Beyond my own professional practice, the affordances of web annotation have fundamentally changed how I read – and subsequently respond to – any online text. Whether with the news or a colleague’s blog, I can activate a tool like Hypothesis, and in either a public or private mode begin to highlight important passages, layer atop the source text my own written commentary, and even embed multimedia; all of which can be tagged, curated, and made publicly accessible. Still unsure about what this whole web annotation thing looks like in practice? See, for example, responses to the essay “Neoliberal Tools (and Archives): A Political History of Digital Humanities,” or the ways in which K-12 educators have discussed “digital redlining” and information accessibility.

C&I Annotathon Details

How will the social practices of web annotation help to create the conditions for dialogue with – as well as atop, and also in the margins of – “The Learning Sciences in a New Era of U.S. Nationalism”?

Here’s the plan:

  1. When: Monday, February 27th through Friday, March 3rd. We are adopting a multi-day “annotathon” model and invite readers to participate in a public conversation via the web annotation platform Hypothesis. 
  2. Where: Visit The Learning Sciences in a New Era of U.S. Nationalism” in order to access both the source text and the Hypothesis annotation layer.
  3. Who: Learning scientists, scholars, and others interested in dialogue about “paths toward a political theory of learning.” The Politics of Learning Writing Collective will participate using the common Hypothesis handle “TPLWC.” As organizer, Remi’s Hypothesis handle is “remikalir.”
  4. How: We will use the web annotation platform Hypothesis. If you are new to either open web annotation or the platform Hypothesis, follow these steps:
  • It is recommended that you use Google Chrome as your browser
  • Visit Hypothesis and select the red “Install” button (mid-page)
  • When prompted, select “Add Extension”
  • Follow instructions in the newly opened tab – create a username, enter your email address and a password, and that’s it!
  • Also, at hypothes.is/welcome note how to toggle the annotation menu via a button in Chrome’s location bar, as well as the different types of annotation you can add to a text – including page notes, highlights, comments, and replies to annotations.

A Discursive Path Forward

My own experience designing and facilitating both one-off annotation flash mobs and monthly thematic conversation with dedicated participants has taught me that such collaborative activity is both substantive and a bit scattered, emergent and messy and ultimately quite meaningful. Unlike the fleeting and sometimes superficial exchanges that characterize a public Twitter chat, web annotation-as-conversation benefits from activity that is situated in an authentic context (the source text) and is unencumbered by character limits. Moreover, the resulting dialogue is strengthened by open source technology that honors academics’ penchant for linked association (via searchable tags), resource curation, and openness.

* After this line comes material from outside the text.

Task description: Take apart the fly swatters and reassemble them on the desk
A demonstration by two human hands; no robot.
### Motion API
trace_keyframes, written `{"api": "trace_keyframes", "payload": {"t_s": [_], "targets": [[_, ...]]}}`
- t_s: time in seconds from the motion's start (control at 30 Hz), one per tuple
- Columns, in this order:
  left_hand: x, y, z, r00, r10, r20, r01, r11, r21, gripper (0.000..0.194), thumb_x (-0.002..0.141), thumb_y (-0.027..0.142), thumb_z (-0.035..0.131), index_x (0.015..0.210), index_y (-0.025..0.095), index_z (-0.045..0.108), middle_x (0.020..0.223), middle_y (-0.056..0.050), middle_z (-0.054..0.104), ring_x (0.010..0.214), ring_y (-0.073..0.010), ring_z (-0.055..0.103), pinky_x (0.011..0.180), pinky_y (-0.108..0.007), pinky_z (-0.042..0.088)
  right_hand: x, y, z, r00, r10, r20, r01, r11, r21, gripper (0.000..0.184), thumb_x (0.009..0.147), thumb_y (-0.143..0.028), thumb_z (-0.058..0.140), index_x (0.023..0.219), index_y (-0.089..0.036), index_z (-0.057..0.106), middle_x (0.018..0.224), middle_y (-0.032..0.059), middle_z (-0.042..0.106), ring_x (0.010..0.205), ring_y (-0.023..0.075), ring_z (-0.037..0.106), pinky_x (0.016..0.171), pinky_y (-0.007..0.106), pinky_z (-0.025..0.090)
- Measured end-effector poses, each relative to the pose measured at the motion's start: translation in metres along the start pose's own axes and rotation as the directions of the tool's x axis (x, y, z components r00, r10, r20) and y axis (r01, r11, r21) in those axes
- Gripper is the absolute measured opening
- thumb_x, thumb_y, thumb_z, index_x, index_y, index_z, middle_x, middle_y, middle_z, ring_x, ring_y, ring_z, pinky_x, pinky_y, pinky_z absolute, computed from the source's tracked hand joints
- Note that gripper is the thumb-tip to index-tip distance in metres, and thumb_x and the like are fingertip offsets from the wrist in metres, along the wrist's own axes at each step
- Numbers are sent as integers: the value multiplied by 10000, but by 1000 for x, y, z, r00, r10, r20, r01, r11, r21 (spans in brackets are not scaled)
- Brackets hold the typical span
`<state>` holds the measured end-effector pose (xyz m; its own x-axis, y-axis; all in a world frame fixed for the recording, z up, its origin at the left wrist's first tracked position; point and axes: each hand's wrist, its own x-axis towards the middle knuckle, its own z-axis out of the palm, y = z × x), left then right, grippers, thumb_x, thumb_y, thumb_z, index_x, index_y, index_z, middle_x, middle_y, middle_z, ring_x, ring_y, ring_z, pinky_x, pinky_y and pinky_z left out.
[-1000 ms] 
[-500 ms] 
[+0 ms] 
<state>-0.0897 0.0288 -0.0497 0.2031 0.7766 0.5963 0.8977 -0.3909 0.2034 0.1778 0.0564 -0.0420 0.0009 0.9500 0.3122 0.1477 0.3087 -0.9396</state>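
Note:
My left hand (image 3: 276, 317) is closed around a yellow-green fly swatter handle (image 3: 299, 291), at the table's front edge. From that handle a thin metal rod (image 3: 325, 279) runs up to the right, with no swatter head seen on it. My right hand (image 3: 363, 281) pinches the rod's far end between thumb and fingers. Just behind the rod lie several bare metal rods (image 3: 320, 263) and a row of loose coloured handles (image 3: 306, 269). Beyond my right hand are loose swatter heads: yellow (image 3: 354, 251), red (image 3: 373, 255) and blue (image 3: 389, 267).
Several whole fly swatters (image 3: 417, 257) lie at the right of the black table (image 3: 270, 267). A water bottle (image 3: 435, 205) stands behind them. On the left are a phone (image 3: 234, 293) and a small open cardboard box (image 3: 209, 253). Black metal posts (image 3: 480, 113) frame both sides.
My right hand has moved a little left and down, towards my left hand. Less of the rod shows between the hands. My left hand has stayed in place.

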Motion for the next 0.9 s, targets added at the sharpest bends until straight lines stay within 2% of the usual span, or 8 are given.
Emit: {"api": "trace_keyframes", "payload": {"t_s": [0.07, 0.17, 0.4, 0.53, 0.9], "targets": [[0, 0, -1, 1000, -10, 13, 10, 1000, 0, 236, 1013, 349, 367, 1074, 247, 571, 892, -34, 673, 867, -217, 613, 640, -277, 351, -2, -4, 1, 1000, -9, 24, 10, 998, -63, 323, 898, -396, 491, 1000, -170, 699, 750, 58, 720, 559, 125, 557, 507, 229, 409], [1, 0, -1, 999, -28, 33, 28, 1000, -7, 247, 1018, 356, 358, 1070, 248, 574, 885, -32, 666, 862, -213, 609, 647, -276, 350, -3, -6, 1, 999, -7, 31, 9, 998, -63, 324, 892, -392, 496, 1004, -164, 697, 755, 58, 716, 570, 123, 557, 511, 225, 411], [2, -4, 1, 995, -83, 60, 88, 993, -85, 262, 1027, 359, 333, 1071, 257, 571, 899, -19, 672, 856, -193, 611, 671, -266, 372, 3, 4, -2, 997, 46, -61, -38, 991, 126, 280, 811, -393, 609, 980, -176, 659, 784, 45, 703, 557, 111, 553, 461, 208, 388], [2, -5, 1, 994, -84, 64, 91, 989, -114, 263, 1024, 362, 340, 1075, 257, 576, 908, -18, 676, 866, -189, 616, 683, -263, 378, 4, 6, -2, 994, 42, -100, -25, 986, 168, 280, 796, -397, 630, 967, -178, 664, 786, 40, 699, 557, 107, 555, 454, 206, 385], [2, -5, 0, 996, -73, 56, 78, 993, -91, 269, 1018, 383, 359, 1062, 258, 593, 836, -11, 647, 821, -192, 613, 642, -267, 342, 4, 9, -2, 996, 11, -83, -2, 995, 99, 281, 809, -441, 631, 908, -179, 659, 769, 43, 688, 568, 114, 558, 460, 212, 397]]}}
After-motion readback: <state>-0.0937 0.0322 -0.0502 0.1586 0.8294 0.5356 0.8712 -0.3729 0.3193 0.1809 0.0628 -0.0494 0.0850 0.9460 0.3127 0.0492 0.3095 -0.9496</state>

As expertly guided by The Politics of Learning Writing Collective, readers of “The Learning Sciences in a New Era of U.S. Nationalism” are constructively (and perhaps uncomfortably) “forced to wrestle” with their professional commitments to scholarship, teaching, and service. How, I asked myself, do my commitments and capacities as a learning scientist form solidarities, aid in resistance to violence, and take both conceptual and concrete steps toward a more political theory of learning? Perhaps other readers asked themselves similar questions, and wrestled with their thoughts, too. And perhaps other scholars desire a subsequent dialogue of creative form and open transparency that can help sustain the urgency and relevance of this scholarly stance. If so, and particularly if you are curious about web annotation as a viable means of mediating such a conversation, please consider sharing and learning by joining this annotathon.